Swerdloff Law March 2018


www.lawwithasmile.com • 310-577-9104

MARCH 2018


Instead of scouring a field of clovers or buying a lottery ticket, I’ve come to believe in making my own luck. Sometimes you’re not aware of how fortunate you are until either something wonderful or something terrible happens. I’m feeling extra lucky right now. I recently got back from visiting my son and daughter- in-law in New Mexico. This was a special trip, because I got to meet my very first granddaughter. Our family has grown yet again, and it’s a magical time. I’d forgotten how tiny a newborn is! She was three weeks old when I first met her, and in a week, she gained three-fourths of a pound and grew an inch. I returned from New Mexico floating on air from the excitement of meeting her. I’m back at my desk now, jumping into my next case. But I can’t shake the joy I felt seeing this tiny new human. That joy is contagious. It has colored every part of my life and reminded me what I love about my work. When we acknowledge our blessings, we realize we have an incredible opportunity to give back to others who may not be as fortunate. One of the blessings I’m recognizing is the wonderful community I get to work with. In the last few years, I’ve put the focus back on people in our community who need extra support. My big focus this year is to further support families with special needs. What can I do to make their lives less stressful and to help them achieve reasonable control over their evolving situations?
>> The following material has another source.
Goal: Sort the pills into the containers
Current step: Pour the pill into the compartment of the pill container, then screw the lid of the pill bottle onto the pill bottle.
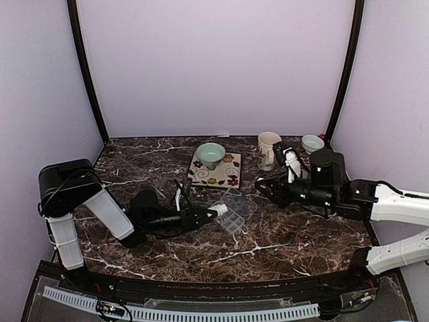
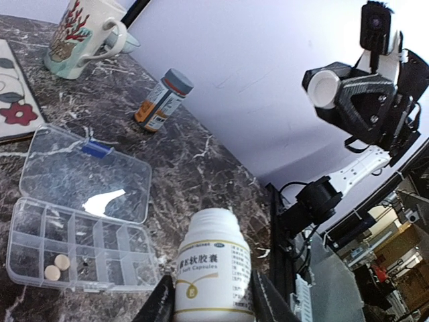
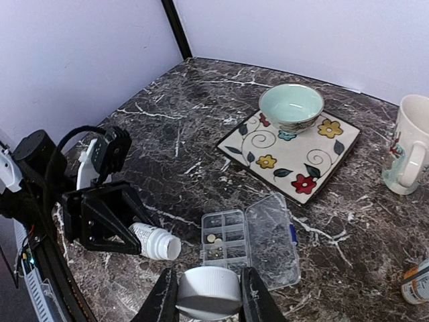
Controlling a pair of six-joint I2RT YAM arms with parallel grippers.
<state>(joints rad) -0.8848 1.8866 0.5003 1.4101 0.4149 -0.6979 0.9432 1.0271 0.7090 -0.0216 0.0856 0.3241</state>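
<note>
A clear pill box lies open on the marble, its compartments [image 2: 80, 245] [image 3: 224, 241] beside the flat hinged lid [image 2: 84, 173] [image 3: 271, 238]. Two round whitish pills [image 2: 57, 266] [image 3: 214, 238] sit in one compartment. My left gripper [image 2: 213, 287] [image 1: 204, 215] is shut on an uncapped white bottle [image 2: 213, 268] [image 3: 155, 241], tipped on its side, its open mouth just short of the box's edge. My right gripper [image 3: 209, 293] [image 1: 263, 184] is shut on the bottle's white cap [image 3: 208, 292] [image 2: 326, 88], held above the table beyond the box.
An orange grey-capped bottle [image 2: 163, 100] [image 3: 417, 285] stands past the box. A green bowl [image 1: 210, 154] rests on a flowered tile [image 1: 216, 171]. A mug [image 1: 268, 149] and a small bowl [image 1: 312, 143] stand at the back right.
</note>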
Many families coping with special needs feel they never have enough support. If you’re the parent of a child with special needs, it can feel like you’re on a treadmill without an off switch. Adapting to a child's changing needs over the years can be a struggle, especially as the child goes from 17 to 18. Suddenly, the child is an adult, and part of being an adult is having more freedom and a lot more responsibility. What does that mean for someone with special needs? It means some of their needs might change. It might involve creating a conservatorship and establishing other plans for the future. But there’s a lot more to this than just the legal aspect. An adult with special needs might need extra support as they seek their first job. Or maybe they want help navigating the challenges of living on their own. One of the incredible families I recently had the pleasure of working with is in this phase. I helped their son set up his conservatorship, and we’re now helping him take control of his life in other capacities. I feel honored that the family turned to me during this phase and sought my counsel. Knowing I have worked with many families in this situation, they asked if I could provide them with guidance and resources. While he faces many challenges, this young man is lucky to have the support of his family. With his parents’ encouragement, he is training for a job, learning to use public transportation, and attending fun events

around the city to build his interpersonal skills. I feel fortunate to be able to use my knowledge to connect them with additional resources and provide the type of support they need. My kids are well past their teens, and I sometimes wonder, “Am I parenting them, or are they parenting me?” In New Mexico, it was amazing to see my son and daughter-in- law become parents for the first time. All of a sudden, it wasn’t just them anymore. They are in charge of a new life and are a true family. There’s a lot to think about and not enough resources out there for families with children who have special needs. If you’re struggling with any part of this, I’m here to help. Even if you don’t need legal advice, I have additional resources to offer. There’s more information on this topic inside the newsletter. I look forward to connecting with you.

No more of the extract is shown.